There are 2 ways to do it. There's a fistulotomy, which we'll do now, which is cutting this open, burning the edges, and probably we will curette the internal area. And we leave it open, so it will close by secondary healing. And this tract will be - will be obliterated or it will close in a better way. Another way is a fistulectomy, by excising the whole thing. But for this one, which is superficial and it doesn't seem like it's really fibrosed or hard, we could just do a fistulotomy, by just cutting this open.

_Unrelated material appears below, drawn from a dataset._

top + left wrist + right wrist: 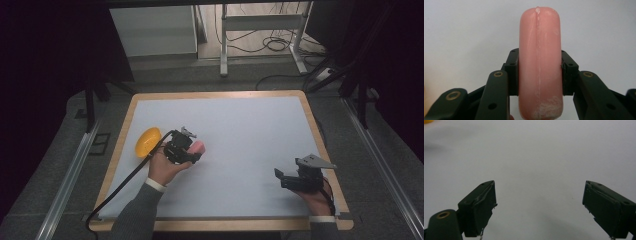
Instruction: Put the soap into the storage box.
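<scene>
A pink sausage-shaped toy (539, 62) stands on end between the pads of my left gripper (540, 72), which is shut on it. From above, the same pink toy (197, 146) pokes out of the left gripper (192, 151) over the left middle of the white mat. A yellow-orange egg-shaped object (147, 141) lies on the mat just left of that hand. My right gripper (283, 178) rests near the mat's right front corner; its jaws (539, 210) stand wide apart over bare white surface, holding nothing.
The white mat (240, 150) lies on a wood-edged table (115, 155). A black cable (122, 185) trails from the left gripper toward the front left. Beyond the table are metal legs (223, 45) and floor cables. A sliver of yellow (427, 121) shows far off in the right gripper view.
</scene>
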A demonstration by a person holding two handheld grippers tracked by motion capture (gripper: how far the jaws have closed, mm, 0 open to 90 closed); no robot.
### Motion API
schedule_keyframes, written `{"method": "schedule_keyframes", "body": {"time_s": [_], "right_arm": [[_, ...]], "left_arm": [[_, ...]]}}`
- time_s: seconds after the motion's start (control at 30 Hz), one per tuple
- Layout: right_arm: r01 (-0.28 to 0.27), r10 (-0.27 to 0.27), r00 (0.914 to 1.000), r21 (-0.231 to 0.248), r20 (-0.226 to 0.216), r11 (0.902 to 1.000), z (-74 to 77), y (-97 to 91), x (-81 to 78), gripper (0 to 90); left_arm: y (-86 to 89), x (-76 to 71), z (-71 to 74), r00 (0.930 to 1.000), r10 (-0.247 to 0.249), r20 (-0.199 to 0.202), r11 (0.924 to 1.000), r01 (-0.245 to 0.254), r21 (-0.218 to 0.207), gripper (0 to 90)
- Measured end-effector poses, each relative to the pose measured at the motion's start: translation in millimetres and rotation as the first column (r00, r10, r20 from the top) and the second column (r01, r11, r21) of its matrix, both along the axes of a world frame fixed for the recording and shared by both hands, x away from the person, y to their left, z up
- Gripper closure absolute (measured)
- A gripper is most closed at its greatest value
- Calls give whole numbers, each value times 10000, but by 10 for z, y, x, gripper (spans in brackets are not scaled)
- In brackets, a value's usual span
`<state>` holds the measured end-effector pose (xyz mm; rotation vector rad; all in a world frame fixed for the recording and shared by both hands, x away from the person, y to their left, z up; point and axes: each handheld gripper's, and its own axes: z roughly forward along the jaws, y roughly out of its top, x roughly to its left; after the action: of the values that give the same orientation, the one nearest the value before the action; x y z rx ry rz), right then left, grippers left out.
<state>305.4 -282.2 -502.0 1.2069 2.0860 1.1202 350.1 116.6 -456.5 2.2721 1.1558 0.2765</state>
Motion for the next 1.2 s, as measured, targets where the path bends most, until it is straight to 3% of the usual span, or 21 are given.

So since we've identified it here clearly, I'll use a cautery. I'll use the cutting. I just mark it a bit. And then that's where I'll make my incision. So once you start cutting, it normally goes - if you use the cutting button, it goes a little deeper already. So it's best that you mark it beforehand. You can see some of the sphincter muscles contracting. So there, once you're ready, go over the skin incision, and then you can use the coag. While - so the key here is, you're also pulling on this probe while you're pulling on this - you're using the coag, so - you can really burn the tissues. There you can see we're going through some - some muscles in this area. It's just minimal. Nothing much. So this is called a fistulotomy, where you just open up the fistulous tract.

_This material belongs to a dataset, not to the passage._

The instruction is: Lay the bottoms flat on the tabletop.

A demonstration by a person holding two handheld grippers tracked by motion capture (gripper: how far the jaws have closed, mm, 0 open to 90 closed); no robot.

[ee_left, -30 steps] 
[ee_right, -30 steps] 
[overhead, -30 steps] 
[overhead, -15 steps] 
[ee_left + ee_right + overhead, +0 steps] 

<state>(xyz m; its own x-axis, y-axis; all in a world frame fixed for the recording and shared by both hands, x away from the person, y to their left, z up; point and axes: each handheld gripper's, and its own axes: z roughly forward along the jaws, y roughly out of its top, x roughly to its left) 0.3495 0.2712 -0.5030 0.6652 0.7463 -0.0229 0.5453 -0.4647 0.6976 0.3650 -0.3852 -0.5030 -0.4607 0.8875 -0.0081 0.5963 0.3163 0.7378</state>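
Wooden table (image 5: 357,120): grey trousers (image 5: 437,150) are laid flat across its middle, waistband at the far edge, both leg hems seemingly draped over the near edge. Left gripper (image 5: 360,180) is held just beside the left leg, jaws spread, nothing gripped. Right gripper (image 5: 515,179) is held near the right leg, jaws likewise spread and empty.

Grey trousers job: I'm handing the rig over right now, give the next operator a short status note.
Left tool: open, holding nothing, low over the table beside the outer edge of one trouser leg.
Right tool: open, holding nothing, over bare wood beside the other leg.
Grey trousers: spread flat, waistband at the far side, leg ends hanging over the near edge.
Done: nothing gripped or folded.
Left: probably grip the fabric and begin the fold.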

And then you just leave it open. So you can see here, there's the tract. There. It seems like there really is a true tract, as you can see here. This is the lining. So I just burn the area. Just to control some of the bleeding. A curette, yeah. So, as you can see, the anatomy, the dentate line here. The columns. So we're pretty superficial. I'll use a curette to curette the area, just to try to eliminate a possible recurrence. So here you can feel, it's a little softer tissue here. And you can see where the tract is, it's a little firm. It's a different consistency. So - I think this is a true fistula-in-ano. It's normally for children. It's not that common. We normally have a recurrent infection due to diaper rash, and normally this subsides.

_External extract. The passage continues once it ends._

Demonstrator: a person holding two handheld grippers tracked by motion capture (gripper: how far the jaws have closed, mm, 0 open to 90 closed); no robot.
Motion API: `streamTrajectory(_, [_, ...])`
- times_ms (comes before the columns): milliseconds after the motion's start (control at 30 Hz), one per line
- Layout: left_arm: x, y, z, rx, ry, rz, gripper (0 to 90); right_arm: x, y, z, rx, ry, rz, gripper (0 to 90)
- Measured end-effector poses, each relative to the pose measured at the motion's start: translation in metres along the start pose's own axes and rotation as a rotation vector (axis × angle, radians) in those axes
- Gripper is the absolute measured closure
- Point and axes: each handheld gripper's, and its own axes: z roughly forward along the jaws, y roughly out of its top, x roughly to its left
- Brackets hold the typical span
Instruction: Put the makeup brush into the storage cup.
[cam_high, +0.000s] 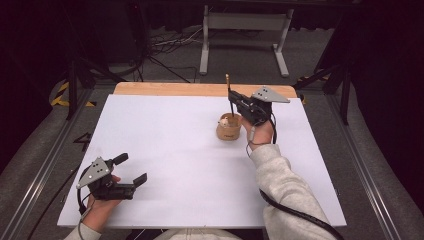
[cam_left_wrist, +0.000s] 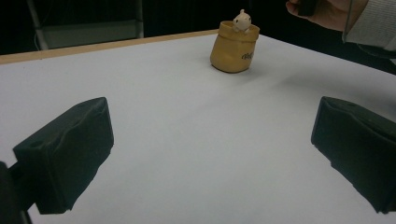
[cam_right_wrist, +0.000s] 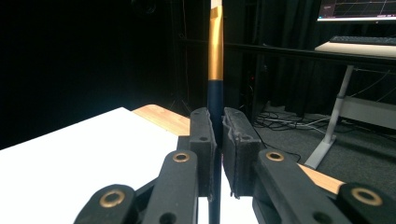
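A small yellow-brown pot (cam_high: 229, 128) with a cream figure peeking from its mouth stands right of centre on the white board (cam_high: 175, 150). My right gripper (cam_high: 234, 104) hovers just above and behind it, shut on an upright pen (cam_high: 229, 95) with a dark blue barrel and a gold top. The pen's lower end hangs at the pot's mouth. In the right gripper view the pads (cam_right_wrist: 203, 144) clamp the pen (cam_right_wrist: 215, 70) between them. My left gripper (cam_high: 131, 169) rests open at the near left, holding nothing. Its view looks across the board at the pot (cam_left_wrist: 232, 49).
A wooden strip (cam_high: 200, 89) runs along the board's far edge. Beyond it stand a white desk frame (cam_high: 245, 30) and floor cables (cam_high: 170, 45). A person's right hand and grey sleeve (cam_left_wrist: 355, 21) are beside the pot. A monitor and keyboard (cam_right_wrist: 359, 39) sit far off.
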Motion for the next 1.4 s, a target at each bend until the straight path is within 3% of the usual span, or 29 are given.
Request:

So that is fistulotomy. I think we're done. We're just checking for bleeding. Normally when the baby cries, sometimes the bleeding will be evident, but here you can see it's all dry. I just feel again. Put some jelly, try to feel, and it's pretty clear. I don't think I injured any - muscles. So that's the procedure for a fistulotomy. And then we put ointment, and we put a gauze, and then instruct the parents for post-op care. And then we put the ointment - there. And then put the gauze after. So what happens is the underlying tissue here would heal secondarily. It would also be more superficial through the days. What would help this - what we call a hot sitz - hot sitz bath, or - you put some warm water in this area. It's to allow cleansing or cleaning of the wound. In older patients, they would actually submerge their - their anus in a - in a basin of water, hot - warm water. So this wound would normally heal probably - after 2 to 3 weeks, completely. So we just avoid - avoid, um - sometimes we give some stool softeners. So that the - the bowel movement would be with better consistency, to avoid further injuring the wound. So we normally give some antibiotics to cover the infection, and pain reliever. And you ask - maybe to follow up probably after a week.